Lines from the top of the entries through the line that has "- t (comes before" must be duplicated exactly, and no others.

Recorded data:

──────────

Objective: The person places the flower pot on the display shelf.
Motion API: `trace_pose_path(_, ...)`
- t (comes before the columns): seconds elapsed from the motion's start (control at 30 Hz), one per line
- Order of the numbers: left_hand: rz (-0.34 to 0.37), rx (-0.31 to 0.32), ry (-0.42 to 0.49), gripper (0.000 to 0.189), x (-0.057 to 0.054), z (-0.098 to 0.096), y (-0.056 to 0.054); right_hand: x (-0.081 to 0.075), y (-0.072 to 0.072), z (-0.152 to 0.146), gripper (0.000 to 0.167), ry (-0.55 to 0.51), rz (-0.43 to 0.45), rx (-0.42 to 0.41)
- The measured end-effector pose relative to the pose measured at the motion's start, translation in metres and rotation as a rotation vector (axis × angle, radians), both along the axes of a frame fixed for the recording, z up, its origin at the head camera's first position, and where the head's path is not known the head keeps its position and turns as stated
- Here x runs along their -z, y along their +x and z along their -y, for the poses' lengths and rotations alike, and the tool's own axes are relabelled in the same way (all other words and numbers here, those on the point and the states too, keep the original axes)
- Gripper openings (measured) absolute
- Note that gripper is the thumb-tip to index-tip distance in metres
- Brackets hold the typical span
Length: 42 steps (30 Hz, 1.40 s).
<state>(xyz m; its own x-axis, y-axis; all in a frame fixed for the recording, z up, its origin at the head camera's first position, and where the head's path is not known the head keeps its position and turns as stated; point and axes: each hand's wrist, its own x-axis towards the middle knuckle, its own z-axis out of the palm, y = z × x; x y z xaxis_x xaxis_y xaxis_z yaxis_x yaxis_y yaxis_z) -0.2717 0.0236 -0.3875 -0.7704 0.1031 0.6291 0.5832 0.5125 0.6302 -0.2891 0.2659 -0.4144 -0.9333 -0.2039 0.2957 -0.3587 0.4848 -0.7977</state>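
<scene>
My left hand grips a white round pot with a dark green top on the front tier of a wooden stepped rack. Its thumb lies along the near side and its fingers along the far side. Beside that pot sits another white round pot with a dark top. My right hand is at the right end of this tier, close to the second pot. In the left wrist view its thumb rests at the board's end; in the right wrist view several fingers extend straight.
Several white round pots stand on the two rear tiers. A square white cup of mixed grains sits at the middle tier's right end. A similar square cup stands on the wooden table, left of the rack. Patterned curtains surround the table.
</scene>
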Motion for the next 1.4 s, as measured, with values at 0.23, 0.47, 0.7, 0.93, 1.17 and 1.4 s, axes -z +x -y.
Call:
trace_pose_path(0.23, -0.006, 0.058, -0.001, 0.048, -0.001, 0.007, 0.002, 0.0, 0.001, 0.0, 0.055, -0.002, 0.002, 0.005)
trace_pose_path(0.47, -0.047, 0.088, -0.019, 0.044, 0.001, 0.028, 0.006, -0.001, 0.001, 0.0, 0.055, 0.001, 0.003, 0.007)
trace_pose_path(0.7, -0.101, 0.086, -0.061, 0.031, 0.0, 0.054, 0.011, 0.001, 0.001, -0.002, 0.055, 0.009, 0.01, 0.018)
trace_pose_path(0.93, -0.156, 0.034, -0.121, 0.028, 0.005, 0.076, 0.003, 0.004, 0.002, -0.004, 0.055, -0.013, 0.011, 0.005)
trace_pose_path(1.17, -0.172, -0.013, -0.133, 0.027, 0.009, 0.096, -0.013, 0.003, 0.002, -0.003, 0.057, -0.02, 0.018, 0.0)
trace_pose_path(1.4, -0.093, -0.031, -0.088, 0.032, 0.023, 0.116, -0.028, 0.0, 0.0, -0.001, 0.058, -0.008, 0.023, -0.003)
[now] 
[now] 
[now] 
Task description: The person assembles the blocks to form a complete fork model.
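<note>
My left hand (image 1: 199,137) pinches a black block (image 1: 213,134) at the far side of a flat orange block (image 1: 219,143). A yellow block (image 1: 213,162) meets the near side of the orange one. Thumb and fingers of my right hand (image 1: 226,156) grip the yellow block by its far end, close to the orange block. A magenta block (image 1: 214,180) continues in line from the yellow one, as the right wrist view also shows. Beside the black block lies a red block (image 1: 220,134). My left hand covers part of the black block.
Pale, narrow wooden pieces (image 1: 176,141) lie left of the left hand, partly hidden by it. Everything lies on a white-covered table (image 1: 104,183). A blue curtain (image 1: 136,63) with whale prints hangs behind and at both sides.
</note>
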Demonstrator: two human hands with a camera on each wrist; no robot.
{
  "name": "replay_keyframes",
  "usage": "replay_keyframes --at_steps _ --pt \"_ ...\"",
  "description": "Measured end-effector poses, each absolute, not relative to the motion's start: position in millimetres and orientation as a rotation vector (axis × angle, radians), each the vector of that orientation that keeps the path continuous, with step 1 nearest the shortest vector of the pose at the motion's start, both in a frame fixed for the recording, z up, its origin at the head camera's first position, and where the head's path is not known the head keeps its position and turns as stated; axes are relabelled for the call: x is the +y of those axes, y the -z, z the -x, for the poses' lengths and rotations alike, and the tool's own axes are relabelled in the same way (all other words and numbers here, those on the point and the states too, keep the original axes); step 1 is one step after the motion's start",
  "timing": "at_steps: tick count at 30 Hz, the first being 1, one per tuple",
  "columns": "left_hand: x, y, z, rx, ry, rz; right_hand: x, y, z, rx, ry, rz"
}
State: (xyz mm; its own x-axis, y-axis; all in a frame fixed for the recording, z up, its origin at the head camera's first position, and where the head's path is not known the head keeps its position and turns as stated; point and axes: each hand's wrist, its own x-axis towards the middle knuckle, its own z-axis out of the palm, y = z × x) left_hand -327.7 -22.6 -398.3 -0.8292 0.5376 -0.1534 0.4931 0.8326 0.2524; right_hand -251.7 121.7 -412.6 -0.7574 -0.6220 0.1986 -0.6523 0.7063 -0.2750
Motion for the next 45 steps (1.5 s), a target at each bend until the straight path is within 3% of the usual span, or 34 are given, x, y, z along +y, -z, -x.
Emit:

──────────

• _Answer space_:
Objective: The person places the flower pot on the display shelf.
Motion API: `trace_pose_path(_, ...)`
- t (comes before the columns): seconds elapsed from the motion's start (control at 30 Hz), one per line

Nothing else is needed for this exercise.